━━━━━ Information given
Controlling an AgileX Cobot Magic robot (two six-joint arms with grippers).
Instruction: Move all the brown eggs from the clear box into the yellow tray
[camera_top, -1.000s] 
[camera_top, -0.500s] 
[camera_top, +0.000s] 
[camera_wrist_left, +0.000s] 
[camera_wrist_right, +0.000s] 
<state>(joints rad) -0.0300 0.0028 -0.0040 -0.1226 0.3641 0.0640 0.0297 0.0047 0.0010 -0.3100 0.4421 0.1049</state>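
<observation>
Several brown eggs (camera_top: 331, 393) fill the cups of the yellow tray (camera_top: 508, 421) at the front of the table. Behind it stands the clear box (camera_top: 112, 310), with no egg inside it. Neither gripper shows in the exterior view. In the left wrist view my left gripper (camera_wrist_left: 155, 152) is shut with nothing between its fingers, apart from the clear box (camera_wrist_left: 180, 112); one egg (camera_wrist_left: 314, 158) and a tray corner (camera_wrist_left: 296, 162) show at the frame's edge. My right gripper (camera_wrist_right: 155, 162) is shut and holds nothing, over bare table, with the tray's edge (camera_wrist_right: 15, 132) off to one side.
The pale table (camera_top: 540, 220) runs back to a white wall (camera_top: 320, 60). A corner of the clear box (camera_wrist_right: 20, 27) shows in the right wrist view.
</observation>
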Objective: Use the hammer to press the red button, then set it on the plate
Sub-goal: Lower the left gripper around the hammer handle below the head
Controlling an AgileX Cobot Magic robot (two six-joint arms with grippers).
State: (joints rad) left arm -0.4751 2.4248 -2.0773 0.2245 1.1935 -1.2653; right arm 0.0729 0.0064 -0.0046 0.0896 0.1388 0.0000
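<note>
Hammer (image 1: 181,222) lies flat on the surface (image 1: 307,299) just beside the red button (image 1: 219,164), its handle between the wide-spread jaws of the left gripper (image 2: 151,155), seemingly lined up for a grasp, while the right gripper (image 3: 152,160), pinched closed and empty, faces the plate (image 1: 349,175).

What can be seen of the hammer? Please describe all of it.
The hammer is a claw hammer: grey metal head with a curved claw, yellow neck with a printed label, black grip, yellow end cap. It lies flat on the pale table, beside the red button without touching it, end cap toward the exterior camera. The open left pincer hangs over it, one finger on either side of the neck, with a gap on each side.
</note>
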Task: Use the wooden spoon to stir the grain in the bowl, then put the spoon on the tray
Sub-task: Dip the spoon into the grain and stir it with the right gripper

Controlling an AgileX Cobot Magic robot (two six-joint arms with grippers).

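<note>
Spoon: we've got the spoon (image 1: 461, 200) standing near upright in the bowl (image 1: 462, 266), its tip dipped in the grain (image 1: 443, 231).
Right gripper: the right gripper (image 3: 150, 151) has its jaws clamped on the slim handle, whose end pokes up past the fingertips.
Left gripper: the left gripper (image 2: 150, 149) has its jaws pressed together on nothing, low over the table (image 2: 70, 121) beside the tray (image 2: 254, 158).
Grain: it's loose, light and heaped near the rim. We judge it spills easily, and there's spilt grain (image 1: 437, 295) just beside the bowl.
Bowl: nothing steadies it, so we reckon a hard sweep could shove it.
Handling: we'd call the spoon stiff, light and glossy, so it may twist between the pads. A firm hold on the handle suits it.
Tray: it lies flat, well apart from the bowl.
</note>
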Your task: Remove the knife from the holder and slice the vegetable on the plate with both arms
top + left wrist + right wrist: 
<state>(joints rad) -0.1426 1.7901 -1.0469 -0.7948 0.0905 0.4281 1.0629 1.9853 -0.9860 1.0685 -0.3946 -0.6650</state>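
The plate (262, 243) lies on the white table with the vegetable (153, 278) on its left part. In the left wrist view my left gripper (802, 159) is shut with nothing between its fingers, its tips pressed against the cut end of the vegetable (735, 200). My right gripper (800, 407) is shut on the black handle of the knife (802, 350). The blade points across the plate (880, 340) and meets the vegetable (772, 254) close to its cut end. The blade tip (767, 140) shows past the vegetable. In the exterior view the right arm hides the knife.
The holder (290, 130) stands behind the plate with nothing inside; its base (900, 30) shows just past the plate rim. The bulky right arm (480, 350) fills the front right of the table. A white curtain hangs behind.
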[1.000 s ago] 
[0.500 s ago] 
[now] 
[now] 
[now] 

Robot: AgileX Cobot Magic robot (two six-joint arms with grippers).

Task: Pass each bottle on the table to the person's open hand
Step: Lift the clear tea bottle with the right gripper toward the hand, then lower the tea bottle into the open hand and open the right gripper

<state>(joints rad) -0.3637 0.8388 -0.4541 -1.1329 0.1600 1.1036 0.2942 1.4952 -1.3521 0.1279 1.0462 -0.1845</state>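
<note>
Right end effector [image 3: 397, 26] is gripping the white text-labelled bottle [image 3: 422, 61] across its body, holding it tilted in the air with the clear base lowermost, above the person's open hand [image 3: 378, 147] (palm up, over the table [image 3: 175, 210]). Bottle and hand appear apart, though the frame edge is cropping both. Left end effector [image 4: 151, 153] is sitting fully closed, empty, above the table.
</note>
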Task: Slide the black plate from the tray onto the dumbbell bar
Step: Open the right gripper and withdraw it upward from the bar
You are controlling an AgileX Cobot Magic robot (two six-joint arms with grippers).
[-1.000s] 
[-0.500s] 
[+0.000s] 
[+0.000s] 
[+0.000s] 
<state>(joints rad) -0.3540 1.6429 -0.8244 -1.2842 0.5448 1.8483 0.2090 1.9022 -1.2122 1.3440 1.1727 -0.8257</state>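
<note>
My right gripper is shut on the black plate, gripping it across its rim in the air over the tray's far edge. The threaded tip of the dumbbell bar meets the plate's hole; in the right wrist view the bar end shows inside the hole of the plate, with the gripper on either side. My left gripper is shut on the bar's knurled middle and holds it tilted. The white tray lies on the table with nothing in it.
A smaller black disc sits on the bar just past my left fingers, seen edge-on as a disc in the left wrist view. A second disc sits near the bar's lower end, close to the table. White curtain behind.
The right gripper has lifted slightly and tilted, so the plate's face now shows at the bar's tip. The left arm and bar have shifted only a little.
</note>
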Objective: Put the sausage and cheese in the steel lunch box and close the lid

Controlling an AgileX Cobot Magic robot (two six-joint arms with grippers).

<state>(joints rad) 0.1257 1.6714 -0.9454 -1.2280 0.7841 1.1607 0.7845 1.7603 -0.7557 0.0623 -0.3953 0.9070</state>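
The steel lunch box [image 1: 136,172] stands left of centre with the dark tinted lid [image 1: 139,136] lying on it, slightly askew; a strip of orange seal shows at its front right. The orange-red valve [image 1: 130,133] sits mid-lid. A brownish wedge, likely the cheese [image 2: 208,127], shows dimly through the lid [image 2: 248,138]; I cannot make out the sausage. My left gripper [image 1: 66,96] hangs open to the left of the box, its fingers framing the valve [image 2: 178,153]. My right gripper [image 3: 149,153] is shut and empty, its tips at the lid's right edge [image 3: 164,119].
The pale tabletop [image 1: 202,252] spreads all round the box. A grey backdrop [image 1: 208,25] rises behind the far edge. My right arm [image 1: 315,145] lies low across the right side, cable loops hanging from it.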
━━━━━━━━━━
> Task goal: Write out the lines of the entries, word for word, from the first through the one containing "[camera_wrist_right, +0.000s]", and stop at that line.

> Written response:
Controlling an AgileX Cobot Magic robot (two six-joint arms with grippers).
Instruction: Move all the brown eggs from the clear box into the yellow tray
[camera_top, -1.000s] 
[camera_top, -0.500s] 
[camera_top, +0.000s] 
[camera_wrist_left, +0.000s] 
[camera_wrist_right, +0.000s] 

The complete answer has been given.